- [ASSIGNED TASK]
Return the entire listing, word for word.

=== Section Start ===

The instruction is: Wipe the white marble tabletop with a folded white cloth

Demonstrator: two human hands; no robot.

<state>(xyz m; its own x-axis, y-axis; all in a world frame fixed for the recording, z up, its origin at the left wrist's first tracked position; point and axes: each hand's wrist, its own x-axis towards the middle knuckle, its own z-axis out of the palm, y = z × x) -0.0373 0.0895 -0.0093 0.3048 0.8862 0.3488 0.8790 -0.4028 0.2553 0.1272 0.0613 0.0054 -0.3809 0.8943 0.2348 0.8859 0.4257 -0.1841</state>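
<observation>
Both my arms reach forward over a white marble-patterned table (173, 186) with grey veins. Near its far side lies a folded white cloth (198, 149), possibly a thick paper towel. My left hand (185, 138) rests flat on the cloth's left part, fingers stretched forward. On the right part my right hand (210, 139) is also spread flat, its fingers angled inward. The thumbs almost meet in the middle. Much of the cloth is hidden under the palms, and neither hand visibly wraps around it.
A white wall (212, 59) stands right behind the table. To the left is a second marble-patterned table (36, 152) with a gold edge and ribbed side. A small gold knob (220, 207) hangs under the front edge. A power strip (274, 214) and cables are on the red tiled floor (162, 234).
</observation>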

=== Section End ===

- [SOLUTION]
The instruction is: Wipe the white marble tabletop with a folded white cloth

Demonstrator: two human hands; no robot.

<state>(xyz m; its own x-axis, y-axis; all in a world frame fixed for the recording, z up, its origin at the left wrist's first tracked position; point and axes: each hand's wrist, its own x-axis towards the middle knuckle, its own z-axis out of the palm, y = z × x) -0.0373 0.0895 -0.0093 0.3048 0.8862 0.3488 0.8790 -0.4028 0.2553 0.1272 0.0613 0.0054 -0.3809 0.8943 0.2348 0.8859 0.4257 -0.1841</state>
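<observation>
Both my arms reach forward over a white marble-patterned table (173, 186) with grey veins. Near its far side lies a folded white cloth (198, 149), possibly a thick paper towel. My left hand (185, 138) rests flat on the cloth's left part, fingers stretched forward. On the right part my right hand (210, 139) is also spread flat, its fingers angled inward. The thumbs almost meet in the middle. Much of the cloth is hidden under the palms, and neither hand visibly wraps around it.
A white wall (212, 59) stands right behind the table. To the left is a second marble-patterned table (36, 152) with a gold edge and ribbed side. A small gold knob (220, 207) hangs under the front edge. A power strip (274, 214) and cables are on the red tiled floor (162, 234).
</observation>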

The output has been completed.